**Work to be completed:**
Retrieve each line that contains the word "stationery" from the entries below.

[Dataset entries]
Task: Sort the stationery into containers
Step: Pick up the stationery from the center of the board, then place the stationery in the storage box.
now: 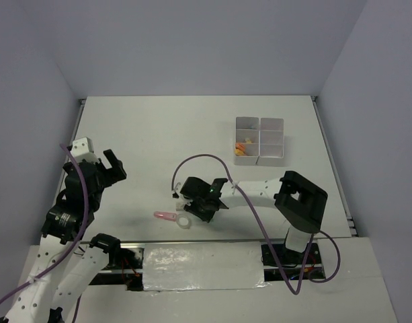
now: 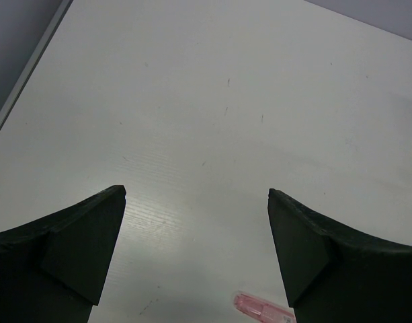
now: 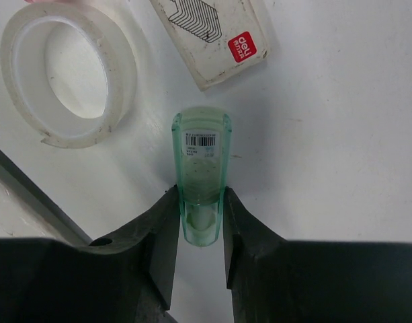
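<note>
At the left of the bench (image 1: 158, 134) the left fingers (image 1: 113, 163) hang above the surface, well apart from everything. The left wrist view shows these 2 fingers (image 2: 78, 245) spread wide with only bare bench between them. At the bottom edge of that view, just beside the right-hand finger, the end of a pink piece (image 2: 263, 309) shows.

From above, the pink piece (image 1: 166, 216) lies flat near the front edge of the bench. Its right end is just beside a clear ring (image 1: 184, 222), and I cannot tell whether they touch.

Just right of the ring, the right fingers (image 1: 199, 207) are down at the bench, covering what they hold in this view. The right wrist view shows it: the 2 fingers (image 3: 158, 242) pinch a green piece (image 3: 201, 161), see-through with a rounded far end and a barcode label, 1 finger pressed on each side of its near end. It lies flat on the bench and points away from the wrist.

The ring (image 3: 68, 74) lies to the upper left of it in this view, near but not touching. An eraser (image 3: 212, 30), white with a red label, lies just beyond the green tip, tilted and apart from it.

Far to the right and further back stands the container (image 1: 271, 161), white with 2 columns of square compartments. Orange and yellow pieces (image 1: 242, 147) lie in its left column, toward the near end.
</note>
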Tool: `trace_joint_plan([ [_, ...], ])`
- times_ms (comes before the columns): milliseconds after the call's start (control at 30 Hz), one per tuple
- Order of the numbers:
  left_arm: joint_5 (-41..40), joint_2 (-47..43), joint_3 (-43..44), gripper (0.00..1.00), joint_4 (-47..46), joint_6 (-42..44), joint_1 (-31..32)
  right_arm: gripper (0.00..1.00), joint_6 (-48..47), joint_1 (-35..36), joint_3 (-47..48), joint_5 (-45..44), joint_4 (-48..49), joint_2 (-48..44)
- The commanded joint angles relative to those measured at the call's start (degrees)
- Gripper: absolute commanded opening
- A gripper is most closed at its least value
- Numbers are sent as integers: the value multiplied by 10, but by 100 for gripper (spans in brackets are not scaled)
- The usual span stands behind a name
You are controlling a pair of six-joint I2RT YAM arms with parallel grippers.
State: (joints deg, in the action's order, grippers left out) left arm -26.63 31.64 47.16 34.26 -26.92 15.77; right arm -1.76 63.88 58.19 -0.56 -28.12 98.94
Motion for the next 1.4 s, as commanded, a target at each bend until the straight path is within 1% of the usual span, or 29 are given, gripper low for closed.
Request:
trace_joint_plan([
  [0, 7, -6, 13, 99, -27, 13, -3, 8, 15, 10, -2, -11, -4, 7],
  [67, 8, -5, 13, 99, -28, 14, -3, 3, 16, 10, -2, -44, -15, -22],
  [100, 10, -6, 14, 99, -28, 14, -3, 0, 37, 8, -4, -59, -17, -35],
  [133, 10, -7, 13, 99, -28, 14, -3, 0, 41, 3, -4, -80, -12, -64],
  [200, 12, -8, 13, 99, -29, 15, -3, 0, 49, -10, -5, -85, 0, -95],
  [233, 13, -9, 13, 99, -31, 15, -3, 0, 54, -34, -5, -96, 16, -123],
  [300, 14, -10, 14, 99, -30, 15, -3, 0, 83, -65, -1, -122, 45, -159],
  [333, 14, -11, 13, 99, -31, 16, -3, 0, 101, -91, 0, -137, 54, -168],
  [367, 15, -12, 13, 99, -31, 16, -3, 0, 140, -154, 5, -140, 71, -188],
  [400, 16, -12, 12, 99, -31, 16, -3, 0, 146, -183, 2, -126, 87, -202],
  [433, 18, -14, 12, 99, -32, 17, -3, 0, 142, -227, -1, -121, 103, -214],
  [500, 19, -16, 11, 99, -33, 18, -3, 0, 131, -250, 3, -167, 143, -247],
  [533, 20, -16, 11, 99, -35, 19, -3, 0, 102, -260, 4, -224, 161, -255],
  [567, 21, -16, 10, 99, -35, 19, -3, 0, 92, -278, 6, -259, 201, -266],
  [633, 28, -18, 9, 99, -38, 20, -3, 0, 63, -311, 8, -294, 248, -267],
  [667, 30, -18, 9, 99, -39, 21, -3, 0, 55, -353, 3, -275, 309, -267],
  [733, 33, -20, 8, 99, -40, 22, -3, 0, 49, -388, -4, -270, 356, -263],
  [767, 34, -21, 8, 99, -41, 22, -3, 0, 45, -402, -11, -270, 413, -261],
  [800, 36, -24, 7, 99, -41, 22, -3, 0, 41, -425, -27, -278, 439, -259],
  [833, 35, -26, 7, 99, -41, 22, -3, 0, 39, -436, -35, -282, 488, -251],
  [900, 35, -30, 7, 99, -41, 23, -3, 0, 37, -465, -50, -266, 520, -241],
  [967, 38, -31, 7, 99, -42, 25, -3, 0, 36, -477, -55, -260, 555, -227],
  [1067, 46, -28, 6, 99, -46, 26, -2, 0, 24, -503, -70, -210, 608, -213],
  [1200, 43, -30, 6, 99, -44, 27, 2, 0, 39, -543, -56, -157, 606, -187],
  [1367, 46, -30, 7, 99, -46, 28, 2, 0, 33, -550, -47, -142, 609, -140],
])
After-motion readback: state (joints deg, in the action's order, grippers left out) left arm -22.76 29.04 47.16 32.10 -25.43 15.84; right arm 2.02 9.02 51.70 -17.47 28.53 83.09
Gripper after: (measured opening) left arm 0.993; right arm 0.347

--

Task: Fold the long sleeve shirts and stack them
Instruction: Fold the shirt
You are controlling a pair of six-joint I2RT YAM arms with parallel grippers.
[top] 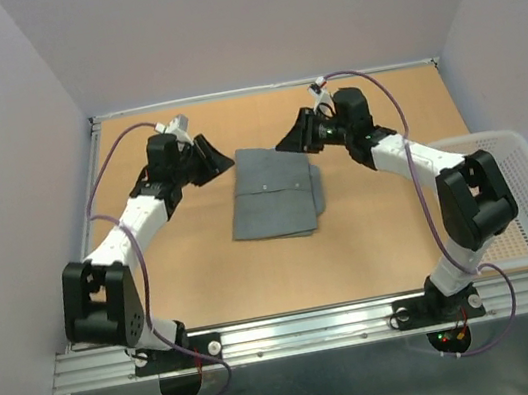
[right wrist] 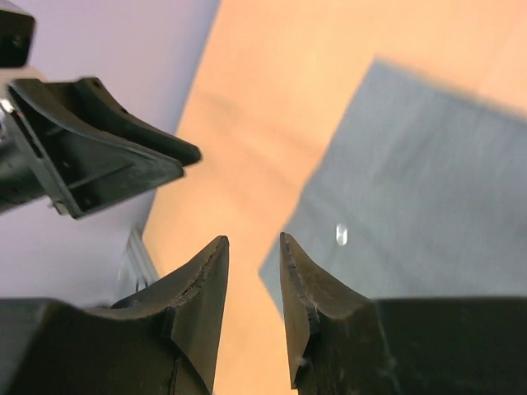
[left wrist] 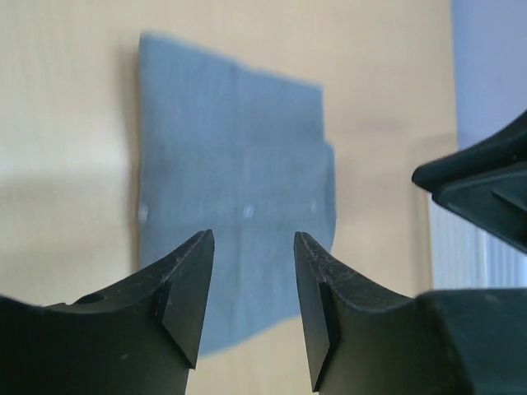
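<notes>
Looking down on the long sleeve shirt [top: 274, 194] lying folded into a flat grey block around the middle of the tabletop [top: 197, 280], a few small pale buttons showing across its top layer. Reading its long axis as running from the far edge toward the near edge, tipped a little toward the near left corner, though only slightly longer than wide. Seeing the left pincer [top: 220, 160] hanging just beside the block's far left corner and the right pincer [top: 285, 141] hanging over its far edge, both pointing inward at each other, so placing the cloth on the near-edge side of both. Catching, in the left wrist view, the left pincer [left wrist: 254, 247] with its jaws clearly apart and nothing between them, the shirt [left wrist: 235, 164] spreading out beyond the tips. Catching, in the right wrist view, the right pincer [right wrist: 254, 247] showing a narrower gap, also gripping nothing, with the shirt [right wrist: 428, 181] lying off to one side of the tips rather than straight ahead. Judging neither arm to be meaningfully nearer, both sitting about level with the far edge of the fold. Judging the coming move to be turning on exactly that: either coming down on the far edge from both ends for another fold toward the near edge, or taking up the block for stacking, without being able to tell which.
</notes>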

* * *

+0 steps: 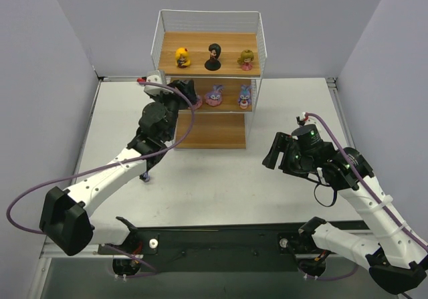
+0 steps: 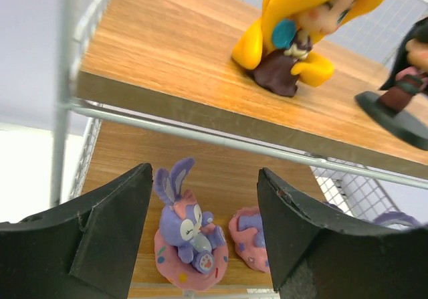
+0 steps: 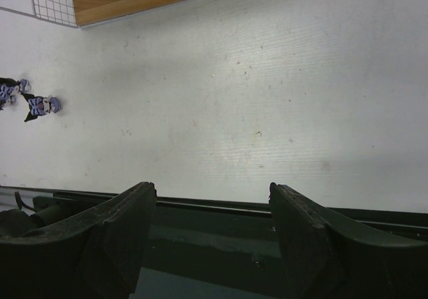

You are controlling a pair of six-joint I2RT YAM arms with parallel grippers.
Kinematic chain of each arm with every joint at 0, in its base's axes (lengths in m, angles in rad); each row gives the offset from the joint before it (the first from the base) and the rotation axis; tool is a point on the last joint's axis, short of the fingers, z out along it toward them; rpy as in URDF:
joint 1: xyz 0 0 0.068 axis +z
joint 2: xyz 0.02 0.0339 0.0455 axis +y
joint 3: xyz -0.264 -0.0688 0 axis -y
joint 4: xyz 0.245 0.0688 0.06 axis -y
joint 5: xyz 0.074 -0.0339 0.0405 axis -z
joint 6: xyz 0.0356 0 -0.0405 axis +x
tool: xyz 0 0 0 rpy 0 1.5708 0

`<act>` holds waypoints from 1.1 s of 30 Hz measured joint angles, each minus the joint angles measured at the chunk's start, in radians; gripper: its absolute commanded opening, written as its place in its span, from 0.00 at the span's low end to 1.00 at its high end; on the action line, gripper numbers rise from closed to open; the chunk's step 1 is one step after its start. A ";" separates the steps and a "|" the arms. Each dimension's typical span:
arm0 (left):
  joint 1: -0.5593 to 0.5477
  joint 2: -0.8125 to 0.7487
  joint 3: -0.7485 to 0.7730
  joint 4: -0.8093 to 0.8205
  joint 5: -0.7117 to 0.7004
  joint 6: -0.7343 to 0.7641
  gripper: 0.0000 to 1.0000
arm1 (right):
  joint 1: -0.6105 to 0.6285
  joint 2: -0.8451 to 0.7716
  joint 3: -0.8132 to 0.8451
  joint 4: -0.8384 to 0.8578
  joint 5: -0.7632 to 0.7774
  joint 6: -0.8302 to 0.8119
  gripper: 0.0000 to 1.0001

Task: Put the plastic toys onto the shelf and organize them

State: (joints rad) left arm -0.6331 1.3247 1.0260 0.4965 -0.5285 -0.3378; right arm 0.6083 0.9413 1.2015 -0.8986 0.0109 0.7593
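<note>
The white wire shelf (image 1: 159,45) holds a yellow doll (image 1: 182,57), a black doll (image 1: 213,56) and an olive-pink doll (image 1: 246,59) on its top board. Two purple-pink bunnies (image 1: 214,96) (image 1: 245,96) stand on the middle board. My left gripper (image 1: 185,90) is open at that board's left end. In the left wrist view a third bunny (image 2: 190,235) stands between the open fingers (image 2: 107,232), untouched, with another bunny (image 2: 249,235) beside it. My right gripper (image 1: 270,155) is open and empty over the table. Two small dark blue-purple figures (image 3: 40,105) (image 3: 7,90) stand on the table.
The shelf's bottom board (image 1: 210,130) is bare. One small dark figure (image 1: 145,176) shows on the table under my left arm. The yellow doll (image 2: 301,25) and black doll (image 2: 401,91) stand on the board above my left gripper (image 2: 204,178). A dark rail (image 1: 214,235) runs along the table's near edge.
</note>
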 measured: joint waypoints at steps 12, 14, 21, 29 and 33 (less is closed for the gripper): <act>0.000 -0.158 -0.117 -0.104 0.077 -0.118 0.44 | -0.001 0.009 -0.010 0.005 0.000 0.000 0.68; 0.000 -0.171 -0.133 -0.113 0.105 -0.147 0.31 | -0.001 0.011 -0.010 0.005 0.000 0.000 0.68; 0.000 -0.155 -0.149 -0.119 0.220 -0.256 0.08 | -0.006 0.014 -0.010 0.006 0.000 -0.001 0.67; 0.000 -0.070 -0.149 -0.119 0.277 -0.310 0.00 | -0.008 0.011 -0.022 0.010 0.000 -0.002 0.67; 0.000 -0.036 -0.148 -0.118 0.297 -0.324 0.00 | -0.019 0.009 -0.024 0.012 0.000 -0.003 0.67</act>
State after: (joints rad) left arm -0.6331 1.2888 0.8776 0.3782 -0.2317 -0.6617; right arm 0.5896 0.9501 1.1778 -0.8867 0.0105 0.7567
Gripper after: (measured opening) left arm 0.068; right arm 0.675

**Answer box:**
Task: Sort the stationery into containers
Step: Pick up the stationery from the center of the board, then place the stationery in the storage box.

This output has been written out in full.